3) The final step is to either remove or enhance plasmalogen levels and measure the effect of these interventions. In humans, there is a rare disease called Rhizomelic Chondrodysplasia Punctata. Children born with this disease have a genetic mutation that specifically impairs the ability of a key enzyme responsible for the production of plasmalogens. These children have severe neurological impairments and a dramatically reduced lifespan. The prognosis of the disease is correlated to the amount of residual plasmalogen production in the patient. Clearly the body needs plasmalogens and they cannot be replaced by other phospholipids. In animal models of neurodegeneration, normal plasmalogen levels are insufficient to prevent demyelination in mice exposed to cuprizone or degeneration of neurons in mice exposed to MPTP. However, if the normal levels of plasmalogens in these mice are elevated using a plasmalogen precursor, the mice are protected from neurodegeneration. So, mice with exogenously elevated plasmalogens experience reduced neurodegeneration the same way that humans with naturally high levels of plasmalogens experience reduced neurodegeneration.

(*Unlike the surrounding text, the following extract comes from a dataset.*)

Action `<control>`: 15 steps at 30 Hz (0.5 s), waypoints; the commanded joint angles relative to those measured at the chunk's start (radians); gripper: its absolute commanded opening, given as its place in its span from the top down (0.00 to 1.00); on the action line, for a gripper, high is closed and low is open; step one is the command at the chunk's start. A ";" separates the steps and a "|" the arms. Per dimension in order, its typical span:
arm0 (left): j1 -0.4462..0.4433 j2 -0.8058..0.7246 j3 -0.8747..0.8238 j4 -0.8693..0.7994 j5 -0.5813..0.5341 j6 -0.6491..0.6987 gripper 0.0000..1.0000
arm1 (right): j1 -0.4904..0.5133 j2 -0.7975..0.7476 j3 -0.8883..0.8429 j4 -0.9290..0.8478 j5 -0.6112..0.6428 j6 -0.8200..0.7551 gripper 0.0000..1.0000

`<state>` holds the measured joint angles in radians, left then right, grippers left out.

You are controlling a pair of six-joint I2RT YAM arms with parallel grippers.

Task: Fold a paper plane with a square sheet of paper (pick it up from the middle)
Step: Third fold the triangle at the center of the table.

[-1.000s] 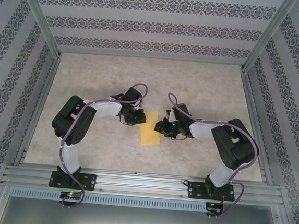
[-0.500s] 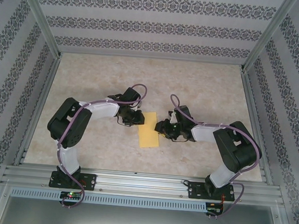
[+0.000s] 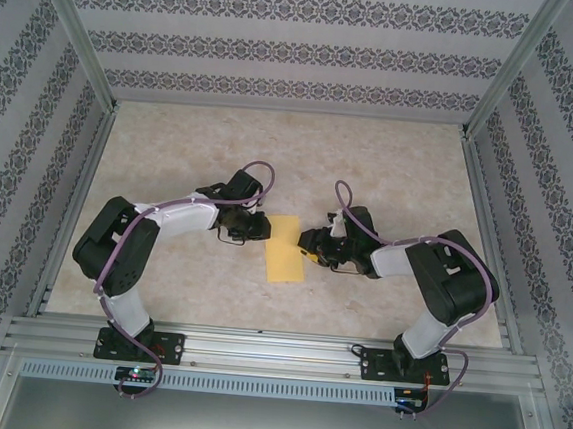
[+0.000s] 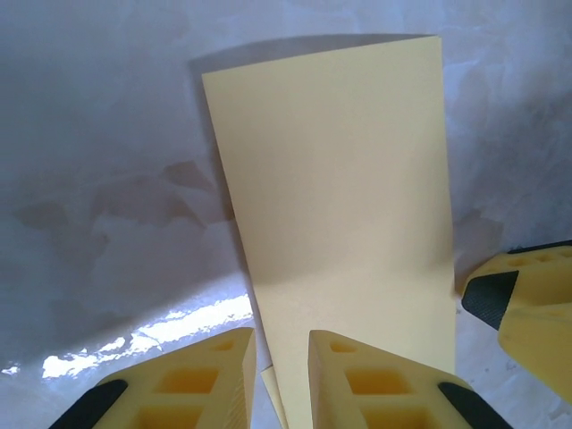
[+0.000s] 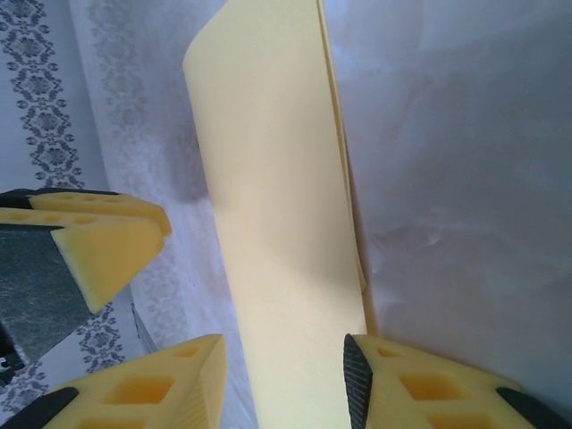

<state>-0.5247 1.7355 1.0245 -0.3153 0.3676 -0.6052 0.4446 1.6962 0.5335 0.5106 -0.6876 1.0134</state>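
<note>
- The sheet of paper [image 3: 286,248] is lying on the table [image 3: 390,173] near the middle, between the two grippers.
- In the top view the sheet is showing as a long, narrow yellow rectangle. Its long sides are running from near to far with a slight tilt.
- In the right wrist view two stacked layers are showing along one long edge, so the sheet is lying folded in half. The opposite long edge is curling slightly upward, off the table.
- The left gripper [image 4: 281,347] is standing at the sheet's left side, towards its far end. Its yellow fingers [image 4: 375,384] are sitting a narrow gap apart.
- The sheet's near edge is showing in that gap, which is wider than the paper is thick, so the left gripper is reading as released, not clamping. Whether either finger is touching the paper cannot be told.
- The right gripper [image 5: 284,353] is standing at the sheet's right side, just beside its long edge. Its jaws are standing well apart, released.
- In the right wrist view the sheet is passing through that wide gap, and the pads are not pressing on it.
- Each wrist view is also showing one yellow finger of the opposite gripper just beside the sheet.
- Patterned walls [image 3: 281,48] are enclosing the table on three sides.
</note>
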 commanded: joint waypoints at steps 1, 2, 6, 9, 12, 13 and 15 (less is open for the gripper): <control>-0.015 -0.005 0.015 0.043 0.000 0.020 0.76 | 0.004 0.017 0.006 0.034 -0.007 0.011 0.58; -0.016 0.006 0.023 0.060 0.021 0.014 0.76 | 0.006 0.009 0.011 0.002 0.005 0.003 0.58; -0.015 0.071 0.085 0.068 0.030 0.005 0.78 | 0.012 -0.055 0.003 -0.104 0.079 -0.026 0.58; -0.013 0.129 0.138 0.034 -0.004 -0.002 0.81 | 0.022 -0.119 0.023 -0.221 0.115 -0.078 0.58; -0.011 0.173 0.155 0.037 -0.010 -0.017 0.81 | 0.038 -0.168 0.035 -0.312 0.153 -0.108 0.57; -0.012 0.181 0.155 0.034 -0.009 -0.016 0.81 | 0.041 -0.176 0.044 -0.331 0.145 -0.119 0.57; -0.011 0.186 0.148 0.025 -0.018 -0.021 0.82 | 0.056 -0.202 0.044 -0.361 0.166 -0.128 0.57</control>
<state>-0.5247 1.9034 1.1614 -0.2787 0.3740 -0.6102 0.4828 1.5291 0.5552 0.2520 -0.5732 0.9371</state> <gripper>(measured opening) 0.187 0.429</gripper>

We have designed Prodrome-Neuro as a natural and safe dietary supplement such that direct evidence regarding the effects of elevating blood plasmalogens on multiple human diseases can proceed in both controlled and open (observational) clinical trial settings. Our goal is to provide a safe and economical supplement that can reproducibly and unambiguously elevate blood plasmalogen levels so that individuals and clinical researchers can perform the scientific studies needed to more fully understand the roles of plasmalogens in human health and longevity.

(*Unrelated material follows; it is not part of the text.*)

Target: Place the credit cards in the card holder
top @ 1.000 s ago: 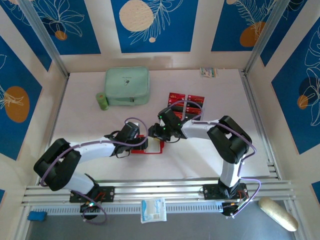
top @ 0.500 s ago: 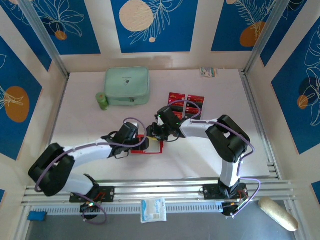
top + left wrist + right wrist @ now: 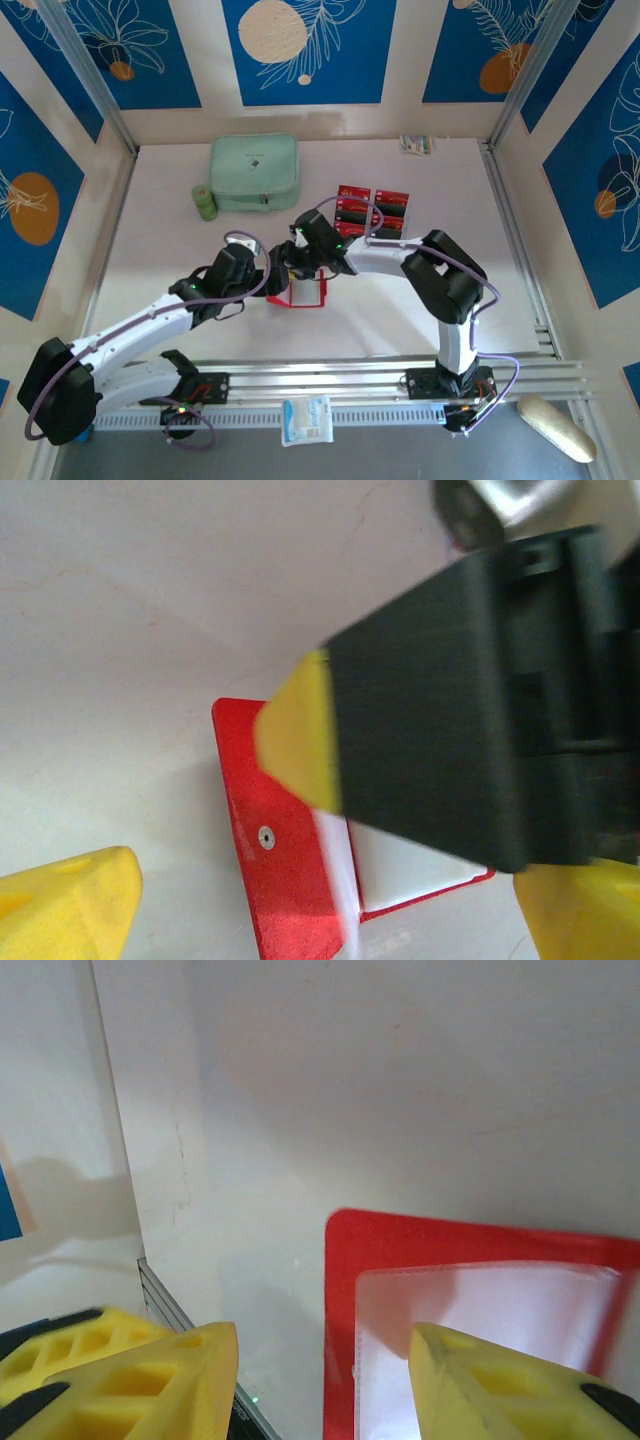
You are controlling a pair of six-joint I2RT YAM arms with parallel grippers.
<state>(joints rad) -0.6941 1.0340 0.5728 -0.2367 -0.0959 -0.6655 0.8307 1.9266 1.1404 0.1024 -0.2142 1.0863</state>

Can anyone please advise whether Plasmalogen interacts in a negative way with Epilim(sodium valproate). My wife has dementia and epilepsy. We have juts started to take Plasmalogen oil and she had a seizure after 3 years of being seizure free. Is it juts a coincidence or could it be brought on by the Plasmalogen?
I cannot comment specifically because of the limited data on drug interactions with Plasmalogen therapy and its composition we wouldn’t expect an interaction. But because of Epilim’s narrow therapeutic window, there might be an indirect impact. It’s challenging to say for sure, and I can’t rule out coincidence or possibly other factors either.